((

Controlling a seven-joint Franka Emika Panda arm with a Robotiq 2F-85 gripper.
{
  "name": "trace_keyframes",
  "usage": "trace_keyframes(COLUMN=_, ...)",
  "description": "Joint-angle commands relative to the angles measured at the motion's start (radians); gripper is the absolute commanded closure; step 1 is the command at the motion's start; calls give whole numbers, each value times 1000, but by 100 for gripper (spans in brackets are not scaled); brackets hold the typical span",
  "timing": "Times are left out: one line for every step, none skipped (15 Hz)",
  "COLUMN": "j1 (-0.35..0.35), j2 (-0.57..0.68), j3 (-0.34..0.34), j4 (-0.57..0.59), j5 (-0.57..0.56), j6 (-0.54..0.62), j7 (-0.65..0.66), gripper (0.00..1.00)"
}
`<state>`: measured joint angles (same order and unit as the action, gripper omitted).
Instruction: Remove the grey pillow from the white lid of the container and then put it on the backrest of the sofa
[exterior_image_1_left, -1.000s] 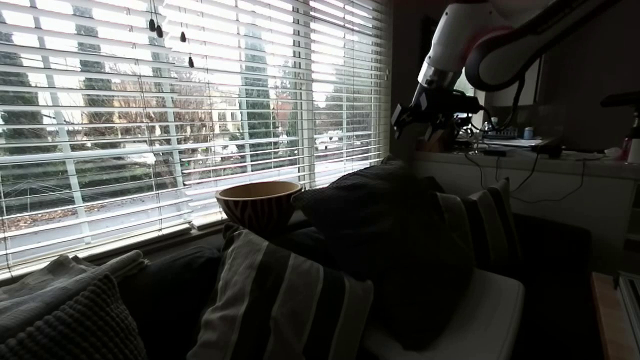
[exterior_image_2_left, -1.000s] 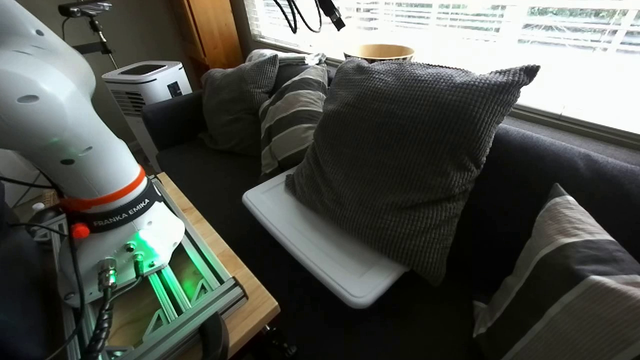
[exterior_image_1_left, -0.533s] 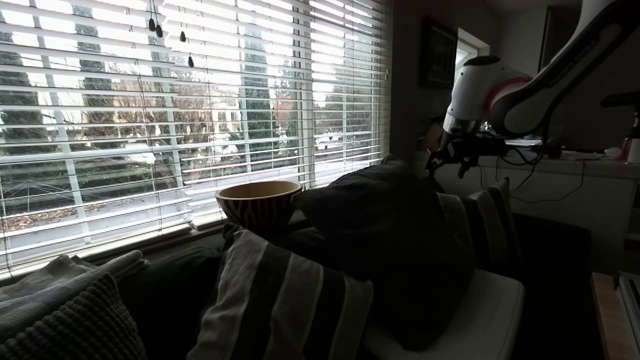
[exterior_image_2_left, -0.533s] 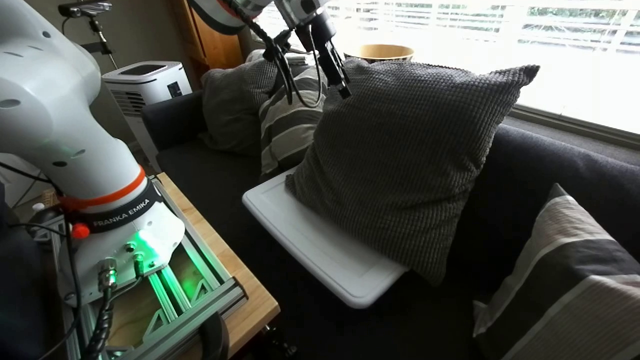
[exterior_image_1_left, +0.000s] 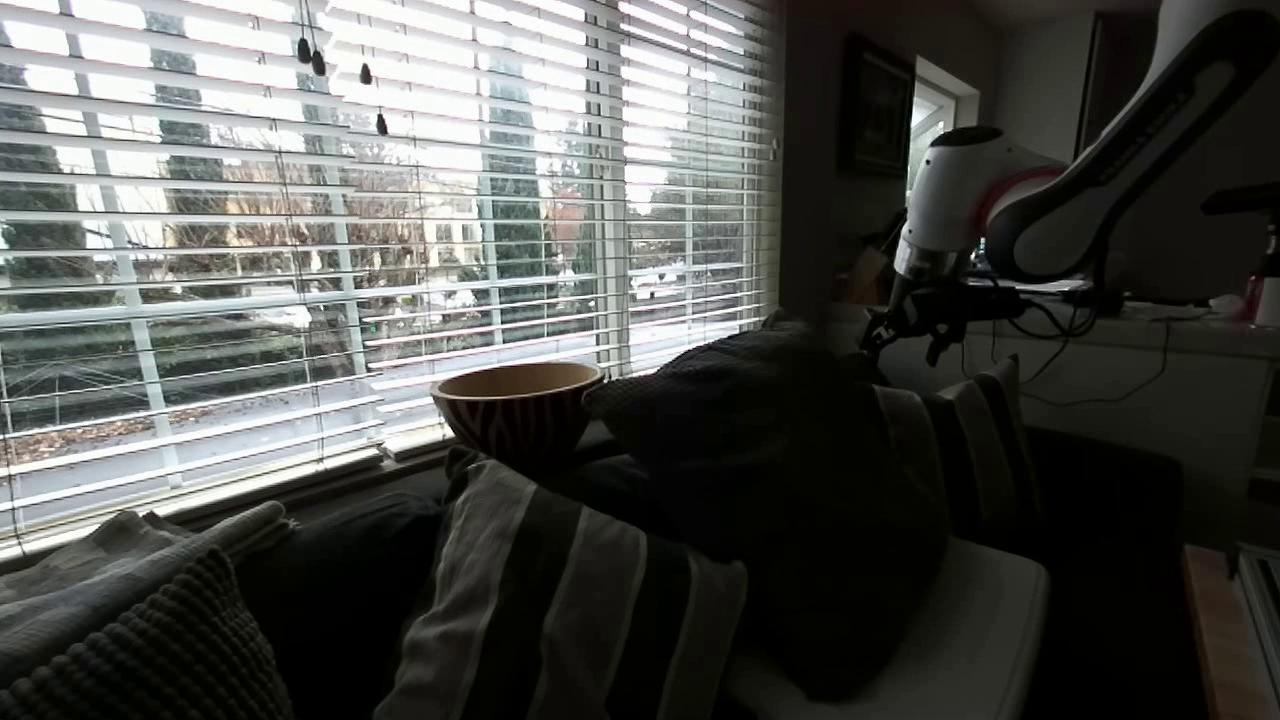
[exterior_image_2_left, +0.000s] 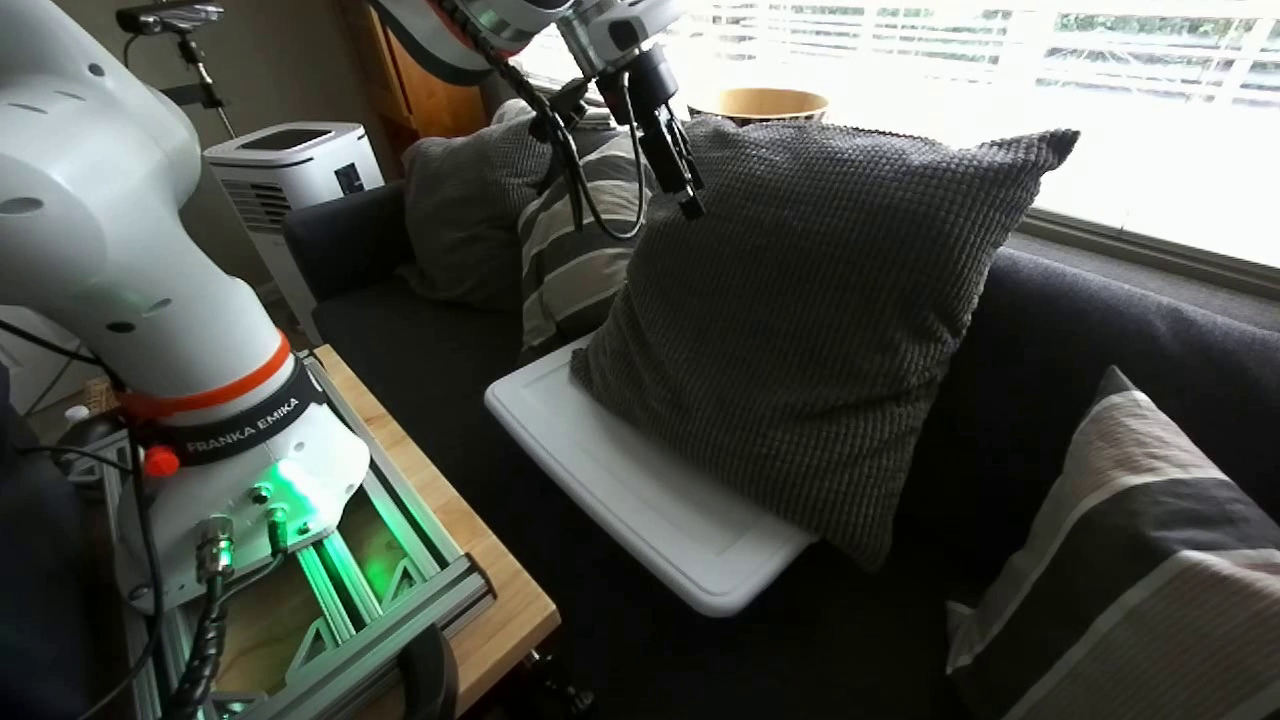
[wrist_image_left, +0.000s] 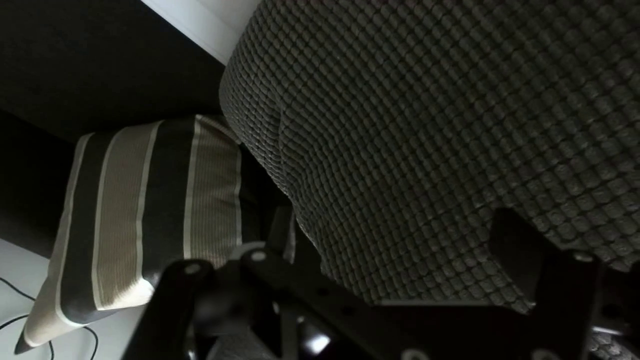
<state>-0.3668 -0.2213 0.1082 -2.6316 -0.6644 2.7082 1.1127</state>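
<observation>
Where a wooden bench (exterior_image_2_left: 425, 475) stands at the left of an exterior view, we see a white robot arm (exterior_image_2_left: 120, 250) mounted on it and, behind, a white vented box (exterior_image_2_left: 290, 160). Next, on the dark sofa (exterior_image_2_left: 400, 330), come a textured grey cushion (exterior_image_2_left: 470, 220) and, just beside it, a striped pillow (exterior_image_2_left: 585, 270). In front of that pillow, the white lid (exterior_image_2_left: 640, 510) juts out over the sofa; what bears it is too dark for us to make out. Further along, the pincer (wrist_image_left: 392, 225) hangs pointing down near the upper left of the grey pillow (exterior_image_2_left: 800, 330). From the wrist view we see the pincer's fingers (wrist_image_left: 517, 250) spread well apart, released, with the pillow's weave showing between them; whether they touch the cloth we cannot tell. In both exterior views the grey pillow rests with its lower part on the lid and tilts back toward the backrest (exterior_image_2_left: 1120, 310). Behind its top show a wooden bowl (exterior_image_2_left: 765, 103) and bright window blinds (exterior_image_2_left: 900, 40). At far right we find a second striped pillow (exterior_image_2_left: 1150, 560), tilted on the sofa.
</observation>
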Motion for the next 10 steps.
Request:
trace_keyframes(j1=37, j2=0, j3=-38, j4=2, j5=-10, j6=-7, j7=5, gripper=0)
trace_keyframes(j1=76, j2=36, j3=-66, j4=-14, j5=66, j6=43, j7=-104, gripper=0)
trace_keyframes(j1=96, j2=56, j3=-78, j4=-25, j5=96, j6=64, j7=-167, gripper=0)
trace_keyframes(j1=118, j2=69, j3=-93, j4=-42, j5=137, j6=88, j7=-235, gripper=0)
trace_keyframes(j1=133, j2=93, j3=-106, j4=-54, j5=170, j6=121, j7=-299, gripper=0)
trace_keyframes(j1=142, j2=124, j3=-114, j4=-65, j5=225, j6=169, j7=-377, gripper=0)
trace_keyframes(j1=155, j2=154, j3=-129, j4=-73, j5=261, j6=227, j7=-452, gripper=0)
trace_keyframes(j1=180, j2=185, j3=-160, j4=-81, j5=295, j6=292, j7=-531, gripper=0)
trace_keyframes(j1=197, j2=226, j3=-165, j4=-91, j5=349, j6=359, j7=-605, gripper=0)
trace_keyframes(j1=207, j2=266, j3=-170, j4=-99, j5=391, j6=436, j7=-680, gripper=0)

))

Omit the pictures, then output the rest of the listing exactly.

### COMPLETED TASK
Controlling a seven-joint Franka Emika Panda arm with a Robotiq 2F-85 gripper.
{
  "name": "trace_keyframes",
  "usage": "trace_keyframes(COLUMN=_, ...)",
  "description": "Joint-angle commands relative to the angles measured at the motion's start (radians); gripper is the absolute commanded closure; step 1 is the command at the motion's start; calls give whole numbers, each value times 1000, but by 100 for gripper (spans in brackets are not scaled); brackets hold the typical span",
  "timing": "Times are left out: one line for every step, none skipped (15 Hz)",
  "COLUMN": "j1 (-0.35..0.35), j2 (-0.57..0.68), j3 (-0.34..0.34), j4 (-0.57..0.59), j5 (-0.57..0.56), j6 (-0.54..0.62), j7 (-0.65..0.66), gripper (0.00..1.00)"
}
`<state>`: measured joint angles (same order and unit as the action, gripper omitted).
Instruction: Remove the grey pillow from the white lid of the container and then put it on the backrest of the sofa
[exterior_image_1_left, -1.000s] 
[exterior_image_2_left, -1.000s] 
[exterior_image_1_left, -0.533s] 
[exterior_image_2_left, -0.533s] 
[exterior_image_1_left, +0.000s] 
[exterior_image_2_left, +0.000s] 
[wrist_image_left, +0.000s] 
<state>-0.3668 -0.2213 0.1082 -2.6316 -0.6644 2.7082 1.1127</state>
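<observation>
Where a wooden bench (exterior_image_2_left: 425, 475) stands at the left of an exterior view, we see a white robot arm (exterior_image_2_left: 120, 250) mounted on it and, behind, a white vented box (exterior_image_2_left: 290, 160). Next, on the dark sofa (exterior_image_2_left: 400, 330), come a textured grey cushion (exterior_image_2_left: 470, 220) and, just beside it, a striped pillow (exterior_image_2_left: 585, 270). In front of that pillow, the white lid (exterior_image_2_left: 640, 510) juts out over the sofa; what bears it is too dark for us to make out. Further along, the pincer (wrist_image_left: 392, 225) hangs pointing down near the upper left of the grey pillow (exterior_image_2_left: 800, 330). From the wrist view we see the pincer's fingers (wrist_image_left: 517, 250) spread well apart, released, with the pillow's weave showing between them; whether they touch the cloth we cannot tell. In both exterior views the grey pillow rests with its lower part on the lid and tilts back toward the backrest (exterior_image_2_left: 1120, 310). Behind its top show a wooden bowl (exterior_image_2_left: 765, 103) and bright window blinds (exterior_image_2_left: 900, 40). At far right we find a second striped pillow (exterior_image_2_left: 1150, 560), tilted on the sofa.
</observation>
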Motion for the next 10 steps.
Request:
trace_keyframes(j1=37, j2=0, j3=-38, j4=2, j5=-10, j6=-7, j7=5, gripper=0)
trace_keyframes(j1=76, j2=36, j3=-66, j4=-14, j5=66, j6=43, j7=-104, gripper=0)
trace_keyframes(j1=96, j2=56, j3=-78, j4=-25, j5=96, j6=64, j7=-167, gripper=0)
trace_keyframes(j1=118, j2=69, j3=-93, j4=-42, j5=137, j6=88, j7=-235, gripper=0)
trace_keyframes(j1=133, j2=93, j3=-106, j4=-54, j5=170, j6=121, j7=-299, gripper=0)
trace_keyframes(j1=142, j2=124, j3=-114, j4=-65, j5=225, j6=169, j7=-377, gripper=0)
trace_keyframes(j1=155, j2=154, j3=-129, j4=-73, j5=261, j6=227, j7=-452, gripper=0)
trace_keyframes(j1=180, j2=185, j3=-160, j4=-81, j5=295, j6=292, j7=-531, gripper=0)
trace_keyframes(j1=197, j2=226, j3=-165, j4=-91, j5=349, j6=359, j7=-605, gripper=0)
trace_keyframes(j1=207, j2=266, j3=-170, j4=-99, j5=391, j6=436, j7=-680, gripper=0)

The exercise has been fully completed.